Por Mons. Juan Pedro Juárez Meléndez, Obispo de Tula
La crisis causada por la pandemia ha provocado terribles flagelos en todos los campos en los que se desenvuelve la vida humana: en lo social, cultural, político, económico y religioso.
El COVID-19 ha sido un enemigo invisible y errático con el que nos hemos topado durante todo el año 2020, causando el sufrimiento de millones de personas, pues se convirtío en un «enemigo amargo» que ha logrado robar a muchos la esperanza y la alegría.
Muchas personas han perdido a sus seres queridos, de un día para el otro, y no han podido ni siquiera despedirse de ellos.
Hay enfermos que se debaten entre la vida y la muerte mientras permanecen en los hospitales totalmente aislados del exterior.
Están también quienes han perdido el trabajo, los ancianos que tienen miedo de morir solos, los que sufren las consecuencias de la pobreza y el hambre, y además la inseguridad y violencia que han aumentado.
Estamos por comenzar el 2021 y son muchos los desafíos que debemos afrontar con la esperanza de salir de esta profunda emergencia sanitaria que todo lo ha afectado.
El virus desnudó nuestra vulnerabilidad y echó por tierra nuestras aparentes grandezas, dejó al descubierto nuestras falsas seguridades, evidenció nuestra incapacidad de actuar conjuntamente, nuestra fragmentación.
Por ello ante la llegada del nuevo año, tendríamos que preguntarnos: ¿regresaremos al mundo que veníamos construyendo?,
¿Apostaremos de nuevo por un sistema que privilegia las ganancias económicas sobre el respeto a la vida y dignidad humana?, ¿qué caminos tomaremos para fortalecer las relaciones familiares ante situaciones de tanto riesgo?
¿Qué modelos laborales, de convivencia, de ocio, de movilidad debemos asumir?, ¿qué nuevos esquemas deberán ser ordinarios en la política, la economía, la promoción de la cultura, la educación, la religión, las relaciones internacionales?
Si quisiéramos dar una respuesta, tal vez no tendríamos que aspirar solo a una “nueva normalidad” sino a una “mejor normalidad”.
En el mundo actual los sentimientos de pertenencia a una misma humanidad se debilitan, y el sueño de construir juntos la justicia y la paz parece una utopía de otras épocas.
Vemos cómo impera una indiferencia cómoda, fría y globalizada, hija de una profunda desilusión que se esconde detrás del engaño de una ilusión: creer que podemos ser todopoderosos y olvidar que estamos todos en la misma barca.
Este desengaño que deja atrás los grandes valores fraternos lleva a una especie de cinismo.

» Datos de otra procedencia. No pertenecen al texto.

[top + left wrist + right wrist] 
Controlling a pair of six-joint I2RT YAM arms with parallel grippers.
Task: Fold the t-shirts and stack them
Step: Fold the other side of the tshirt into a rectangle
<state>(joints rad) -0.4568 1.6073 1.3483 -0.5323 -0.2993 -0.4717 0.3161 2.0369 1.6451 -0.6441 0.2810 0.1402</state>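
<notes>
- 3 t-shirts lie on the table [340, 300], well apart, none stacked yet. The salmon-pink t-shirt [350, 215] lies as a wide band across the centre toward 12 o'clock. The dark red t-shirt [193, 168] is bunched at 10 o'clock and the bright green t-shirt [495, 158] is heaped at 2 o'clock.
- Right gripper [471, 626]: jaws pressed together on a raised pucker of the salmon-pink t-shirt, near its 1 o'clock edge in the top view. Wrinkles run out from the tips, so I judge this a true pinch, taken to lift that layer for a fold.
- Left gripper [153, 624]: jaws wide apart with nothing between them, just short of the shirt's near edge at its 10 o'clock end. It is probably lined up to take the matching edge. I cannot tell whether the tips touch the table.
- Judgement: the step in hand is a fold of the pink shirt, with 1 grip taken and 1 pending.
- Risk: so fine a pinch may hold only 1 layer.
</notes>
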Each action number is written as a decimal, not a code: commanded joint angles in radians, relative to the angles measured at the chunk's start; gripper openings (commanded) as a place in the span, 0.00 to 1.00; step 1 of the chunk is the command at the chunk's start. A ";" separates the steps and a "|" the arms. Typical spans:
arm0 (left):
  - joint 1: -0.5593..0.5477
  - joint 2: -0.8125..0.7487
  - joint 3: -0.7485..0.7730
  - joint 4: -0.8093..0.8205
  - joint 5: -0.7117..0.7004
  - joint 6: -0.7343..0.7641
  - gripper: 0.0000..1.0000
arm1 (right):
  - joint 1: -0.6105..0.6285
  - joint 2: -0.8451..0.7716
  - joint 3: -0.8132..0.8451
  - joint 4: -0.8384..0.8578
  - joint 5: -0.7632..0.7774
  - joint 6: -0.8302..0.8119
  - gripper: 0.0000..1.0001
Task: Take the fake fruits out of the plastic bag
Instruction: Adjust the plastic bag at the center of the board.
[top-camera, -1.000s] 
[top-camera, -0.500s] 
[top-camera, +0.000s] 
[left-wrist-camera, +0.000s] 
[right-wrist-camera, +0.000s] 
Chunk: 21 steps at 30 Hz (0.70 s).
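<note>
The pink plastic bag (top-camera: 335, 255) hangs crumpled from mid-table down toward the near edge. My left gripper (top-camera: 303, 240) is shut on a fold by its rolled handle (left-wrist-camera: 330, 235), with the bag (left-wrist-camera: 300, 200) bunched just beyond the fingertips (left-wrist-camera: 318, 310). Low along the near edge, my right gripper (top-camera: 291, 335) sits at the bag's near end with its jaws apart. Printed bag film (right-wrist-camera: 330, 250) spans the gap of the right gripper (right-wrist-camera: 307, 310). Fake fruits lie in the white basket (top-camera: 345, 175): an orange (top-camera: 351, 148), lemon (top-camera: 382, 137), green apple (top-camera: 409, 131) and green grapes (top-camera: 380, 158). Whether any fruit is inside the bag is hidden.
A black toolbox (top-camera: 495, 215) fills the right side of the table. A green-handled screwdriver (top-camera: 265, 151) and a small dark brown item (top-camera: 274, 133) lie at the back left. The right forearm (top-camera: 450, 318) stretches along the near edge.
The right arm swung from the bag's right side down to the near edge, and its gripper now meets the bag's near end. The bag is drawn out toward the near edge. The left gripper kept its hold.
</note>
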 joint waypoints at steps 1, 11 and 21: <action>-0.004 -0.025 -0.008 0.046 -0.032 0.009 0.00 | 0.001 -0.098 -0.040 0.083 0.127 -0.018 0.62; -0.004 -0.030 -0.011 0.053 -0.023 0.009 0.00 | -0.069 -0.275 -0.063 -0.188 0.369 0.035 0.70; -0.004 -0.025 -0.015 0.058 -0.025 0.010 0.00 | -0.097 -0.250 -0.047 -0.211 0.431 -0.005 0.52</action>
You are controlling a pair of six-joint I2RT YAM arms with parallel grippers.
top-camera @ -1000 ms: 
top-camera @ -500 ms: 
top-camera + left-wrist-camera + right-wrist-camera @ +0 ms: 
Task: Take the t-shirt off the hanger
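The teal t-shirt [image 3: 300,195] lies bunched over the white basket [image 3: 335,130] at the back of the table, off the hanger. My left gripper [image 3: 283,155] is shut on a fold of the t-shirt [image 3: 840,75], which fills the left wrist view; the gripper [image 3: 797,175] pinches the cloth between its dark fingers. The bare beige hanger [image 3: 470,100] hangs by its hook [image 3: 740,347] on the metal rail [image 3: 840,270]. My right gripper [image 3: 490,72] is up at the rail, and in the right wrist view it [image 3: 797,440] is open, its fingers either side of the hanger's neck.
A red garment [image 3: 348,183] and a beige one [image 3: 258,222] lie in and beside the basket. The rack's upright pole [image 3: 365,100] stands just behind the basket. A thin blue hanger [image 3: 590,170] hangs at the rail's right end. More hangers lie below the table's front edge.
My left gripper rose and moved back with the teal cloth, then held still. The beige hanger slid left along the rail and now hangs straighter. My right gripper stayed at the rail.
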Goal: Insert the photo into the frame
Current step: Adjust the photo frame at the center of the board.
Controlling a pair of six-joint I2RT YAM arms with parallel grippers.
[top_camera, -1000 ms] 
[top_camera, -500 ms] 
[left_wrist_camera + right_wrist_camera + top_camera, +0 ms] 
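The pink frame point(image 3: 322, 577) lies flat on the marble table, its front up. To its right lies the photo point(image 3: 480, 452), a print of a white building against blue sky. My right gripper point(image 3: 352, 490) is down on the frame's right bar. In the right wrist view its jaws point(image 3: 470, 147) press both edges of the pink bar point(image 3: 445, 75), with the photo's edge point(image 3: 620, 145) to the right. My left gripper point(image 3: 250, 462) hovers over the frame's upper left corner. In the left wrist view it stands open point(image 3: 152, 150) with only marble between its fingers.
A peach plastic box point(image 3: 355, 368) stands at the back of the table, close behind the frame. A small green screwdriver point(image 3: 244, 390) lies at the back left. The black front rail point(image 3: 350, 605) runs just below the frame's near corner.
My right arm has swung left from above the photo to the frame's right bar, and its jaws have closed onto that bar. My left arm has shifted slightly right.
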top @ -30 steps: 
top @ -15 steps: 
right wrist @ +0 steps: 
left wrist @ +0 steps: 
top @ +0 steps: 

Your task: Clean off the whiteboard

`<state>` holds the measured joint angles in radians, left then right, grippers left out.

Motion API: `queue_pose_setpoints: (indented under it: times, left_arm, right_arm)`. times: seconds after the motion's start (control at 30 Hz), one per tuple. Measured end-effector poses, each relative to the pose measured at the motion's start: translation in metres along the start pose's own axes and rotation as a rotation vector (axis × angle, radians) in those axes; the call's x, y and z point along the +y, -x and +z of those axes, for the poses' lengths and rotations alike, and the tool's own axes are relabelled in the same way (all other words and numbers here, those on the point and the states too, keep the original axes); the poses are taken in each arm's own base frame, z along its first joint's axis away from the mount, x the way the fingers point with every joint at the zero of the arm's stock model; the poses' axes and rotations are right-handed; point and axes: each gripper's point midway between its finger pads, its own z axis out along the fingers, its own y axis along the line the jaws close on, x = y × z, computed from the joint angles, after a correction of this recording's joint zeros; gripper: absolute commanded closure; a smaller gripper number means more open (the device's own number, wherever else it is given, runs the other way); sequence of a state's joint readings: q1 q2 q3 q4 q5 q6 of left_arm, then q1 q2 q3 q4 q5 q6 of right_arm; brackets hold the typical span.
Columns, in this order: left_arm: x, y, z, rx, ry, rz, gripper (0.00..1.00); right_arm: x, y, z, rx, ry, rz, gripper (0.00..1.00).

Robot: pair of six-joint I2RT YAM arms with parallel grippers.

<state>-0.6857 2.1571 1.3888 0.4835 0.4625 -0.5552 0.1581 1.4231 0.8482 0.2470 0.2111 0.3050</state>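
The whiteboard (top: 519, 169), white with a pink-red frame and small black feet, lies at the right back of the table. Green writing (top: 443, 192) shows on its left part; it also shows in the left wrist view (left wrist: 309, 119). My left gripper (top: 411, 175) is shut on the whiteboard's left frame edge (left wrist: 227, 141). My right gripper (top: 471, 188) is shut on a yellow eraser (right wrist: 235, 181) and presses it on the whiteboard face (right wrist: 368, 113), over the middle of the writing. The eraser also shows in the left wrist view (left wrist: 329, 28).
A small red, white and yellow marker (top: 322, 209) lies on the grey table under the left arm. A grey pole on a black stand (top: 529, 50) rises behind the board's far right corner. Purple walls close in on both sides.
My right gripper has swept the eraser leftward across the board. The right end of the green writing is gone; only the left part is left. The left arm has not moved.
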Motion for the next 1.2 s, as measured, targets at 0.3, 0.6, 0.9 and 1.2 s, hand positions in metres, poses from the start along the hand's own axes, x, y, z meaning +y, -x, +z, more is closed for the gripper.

Esta es la tentación que tenemos delante, si vamos por este camino de la desilusión o de la decepción.
El aislamiento y la cerrazón en uno mismo o en los propios intereses jamás son el camino para devolvernos esperanza y el cambio que anhelamos. La vida es el arte del encuentro. Solo lo podremos lograr con la cercanía y el diálogo.
Así nuestras metas tendrían que ser: ante el individualismo, fraternidad; ante el enfrentamiento, la amistad social; ante la globalización de la indiferencia, la solidaridad; ante la violencia, la construcción de la paz.
En contextos como los que hemos vivido este año, necesitamos con urgencia recuperar la esperanza en que las cosas cambiarán para bien. Que la crisis se convierta en oportunidad de una vida más amigable, fraterna y solidaria sin excluir a nadie.
Al respecto el papa Francisco en su tercera Encíclica que entregó al mundo el pasado 03 de octubre: Fratelli tutti, Hermanos todos, sobre la fraternidad y la amistad social; desde el mismo título nos anima a la esperanza y al compromiso con la cultura del encuentro y del diálogo, que nos lleve a construir puentes de fraternidad y amistad social (FT 284).
El amor social es una fuerza capaz de suscitar vías nuevas para afrontar los problemas del mundo de hoy y para renovar profundamente desde su interior las estructuras, organizaciones sociales y ordenamientos jurídicos.